Ending The College Sports Scandals – Forbes

Beaver Stadium on the campus of Penn State University. (Photo by Rick Diamond/Getty Images for Happy Valley Jam)

In 2009, I had an opinion column with Matt Denhart in the Wall Street Journal in which we bemoaned the massive financial exploitation of super good college athletes, such as star football quarterbacks or high scoring basketball players. In 2011 Taylor Branch wrote his magnificent and widely discussed “The Shame of College Sports” for the Atlantic Monthly. The next year, David Ridpath wrote his great book Tainted Glory detailing athletic corruption, particularly during his service at Marshall University. In short, for many years numerous commentators have outlined horrendous problems with college sports: cheating, exploitation of athletes, the debasing of academic values, the potential long run health effects of high contact sports, and so on. The sex-based scandals at Penn State shocked the nation, as did the revelations of “phantom courses” for athletes at North Carolina.

Yet nothing much happened. The Penn State episode brought jail time for some, and a fine against Penn State, but nothing much that would alter for any sustained period Nittany Lion football commercial value (the current team is currently ranked number four in both the AP and coaches polls). The NCAA, which laughably enforces conduct, has not done a single important thing to punish North Carolina, almost always a perennial basketball powerhouse. Now we learn that big time bribery is occurring in college basketball, with a prominent shoe company and several assistant coaches trying to use their exploitive power over athletics who are athletically adept but who have little business experience, hoping to enrich themselves. An iconic Hall of Fame quality head coach at Louisville has been effectively fired. The FBI, we are told, is heavily involved.

Will this latest scandal galvanize real reform? Maybe, but I am betting against it, for two reasons. First, people love college football and basketball, and the entertainment value provides buckets of money for schools and media outputs. They are going to fight reform that endangers those revenues. Second, real reform also implies a significant redistribution of income from mature adults (coaches and their support personnel) to athletes: coaches are not going to give up their multimillion dollar salaries without a fight.

There are three alternatives: a naïve one, a more realistic one that some would find still troublesome, and a radical one that largely decouples higher education from athletics, at least in the commercial sports.

The Naïve Solution

Remove the excessiveness of college sports. Reduce football seasons to 10 games and team rosters to 60. Prohibit varsity play until the sophomore year, with three years of varsity eligibility. Curtail practice lengths and duration so they do not interfere with athletes truly being students–and make violations of those rules a felony (enshrine them into law). Limit the number of assistant coaches. Prohibit segregation of athletes into separate eating, studying, and sleeping facilities. Eliminate most bowl games. Raise academic standards for athletes. Prohibit shoe company contracts with universities.

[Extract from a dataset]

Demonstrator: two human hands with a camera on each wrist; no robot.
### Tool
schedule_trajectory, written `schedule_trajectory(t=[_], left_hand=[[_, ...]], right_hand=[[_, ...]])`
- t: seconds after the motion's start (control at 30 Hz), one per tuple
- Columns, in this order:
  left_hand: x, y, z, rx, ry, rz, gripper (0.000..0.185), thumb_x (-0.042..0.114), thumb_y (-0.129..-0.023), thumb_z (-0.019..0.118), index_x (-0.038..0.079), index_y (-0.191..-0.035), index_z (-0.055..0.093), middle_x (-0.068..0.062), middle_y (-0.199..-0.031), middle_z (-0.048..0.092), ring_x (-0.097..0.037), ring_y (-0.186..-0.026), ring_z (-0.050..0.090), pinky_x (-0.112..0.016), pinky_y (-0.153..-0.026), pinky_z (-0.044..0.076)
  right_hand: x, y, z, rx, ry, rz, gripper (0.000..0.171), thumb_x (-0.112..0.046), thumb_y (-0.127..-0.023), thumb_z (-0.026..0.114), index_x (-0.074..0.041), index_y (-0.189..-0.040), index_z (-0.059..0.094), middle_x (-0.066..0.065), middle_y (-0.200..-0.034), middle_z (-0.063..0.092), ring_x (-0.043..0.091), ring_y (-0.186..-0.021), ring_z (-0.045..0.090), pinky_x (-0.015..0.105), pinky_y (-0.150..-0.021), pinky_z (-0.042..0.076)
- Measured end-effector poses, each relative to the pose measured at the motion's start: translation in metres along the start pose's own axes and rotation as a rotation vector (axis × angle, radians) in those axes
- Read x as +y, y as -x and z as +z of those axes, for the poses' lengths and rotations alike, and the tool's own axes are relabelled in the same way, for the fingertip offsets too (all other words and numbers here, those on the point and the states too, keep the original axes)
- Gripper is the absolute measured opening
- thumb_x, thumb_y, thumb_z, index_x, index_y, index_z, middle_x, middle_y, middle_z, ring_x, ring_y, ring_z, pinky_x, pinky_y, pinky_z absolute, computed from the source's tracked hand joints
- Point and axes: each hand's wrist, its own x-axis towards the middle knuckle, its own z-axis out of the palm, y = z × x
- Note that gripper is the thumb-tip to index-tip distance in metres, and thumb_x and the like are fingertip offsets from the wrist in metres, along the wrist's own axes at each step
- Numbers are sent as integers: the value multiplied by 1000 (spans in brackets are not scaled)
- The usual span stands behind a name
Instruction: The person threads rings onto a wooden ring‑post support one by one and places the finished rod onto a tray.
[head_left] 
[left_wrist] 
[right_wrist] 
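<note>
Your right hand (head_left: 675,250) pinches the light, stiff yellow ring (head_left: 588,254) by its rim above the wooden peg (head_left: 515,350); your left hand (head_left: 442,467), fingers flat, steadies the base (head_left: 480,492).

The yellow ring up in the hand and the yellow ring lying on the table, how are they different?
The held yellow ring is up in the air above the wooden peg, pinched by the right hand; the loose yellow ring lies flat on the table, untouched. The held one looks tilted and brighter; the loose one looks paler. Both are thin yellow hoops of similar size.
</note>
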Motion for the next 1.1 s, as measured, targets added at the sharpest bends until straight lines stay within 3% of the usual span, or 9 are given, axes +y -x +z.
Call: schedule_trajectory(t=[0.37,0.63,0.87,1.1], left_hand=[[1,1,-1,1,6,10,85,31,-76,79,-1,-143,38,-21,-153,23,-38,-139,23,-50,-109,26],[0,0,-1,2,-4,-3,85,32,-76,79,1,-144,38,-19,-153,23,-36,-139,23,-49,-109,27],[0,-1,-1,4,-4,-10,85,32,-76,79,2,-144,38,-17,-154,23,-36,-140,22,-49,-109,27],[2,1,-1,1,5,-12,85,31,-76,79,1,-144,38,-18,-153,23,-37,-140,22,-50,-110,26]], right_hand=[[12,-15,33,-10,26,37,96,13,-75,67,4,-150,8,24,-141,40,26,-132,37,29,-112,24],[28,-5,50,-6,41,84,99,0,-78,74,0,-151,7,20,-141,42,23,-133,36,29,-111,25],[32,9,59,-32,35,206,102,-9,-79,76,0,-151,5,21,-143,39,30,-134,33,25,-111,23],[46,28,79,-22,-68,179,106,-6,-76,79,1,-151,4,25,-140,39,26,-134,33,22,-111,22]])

Return college sports to roughly how it was say, in 1950. Major conferences with schools with good academic reputations, especially the Big Ten and the PAC 12, should quit the NCAA and say “we are going to stop compromising academic values in order to maintain ball throwing prowess.” Maybe even outlaw the NCAA on anti-trust grounds. All nice ideas, but they would face a torrent of opposition from colleges, athletes, fans, and media outlets.

An Arguably More Realistic Solution

Keep the current system largely intact, but make a few major changes. Most critically, treat players of major commercial sports as employees, and pay them whatever market conditions warrant. Allow athletes to be athletes, taking only part-time academic loads for at least during one semester a year of high work intensity (e.g, fall semester for football players). Still maintain, however, basic admission and other standards for players.

The Ultimate Solution: Create Minor Leagues In Football And Basketball

The radical solution is to largely decouple high-powered college sports from higher education. Create non-university owned minor leagues in the two major sports, probably including women’s basketball. The minor league teams and leagues could devise their own rules, regulations, etc., and might rent facilities from universities. The teams would not, however, use university name identification. Players would not be students. After high school, a good athletic prospect could sign with an NFL or NBA franchise, probably initially for play in the minor leagues, but ultimately (and for especially talented players, “ultimately” might be a fraction of a year) for NFL and NBA franchises. There are some transitional issues–for example, dealing with coaches with expensive long-term contracts, and stadium and other facility debt that must be paid off—that make this solution practically difficult, but it could be phased in over several years. Universities could sell stadiums and other facilities to partly finance transitional expenses.

I generally deplore federal government interference in higher education–on balance, for example, I believe federal student financial assistance programs and the U.S. Department of Education have raise costs and lowered quality. But the nature of sports requires a geographically broad-based solution. Maybe it is time for a truly prestigious federal commission be created and make sensible recommendations to end the shame that is college sports.

Richard Vedder directs the Center for College Affordability and Productivity, teaches at Ohio University, and is an Adjunct Scholar at the American Enterprise Institute.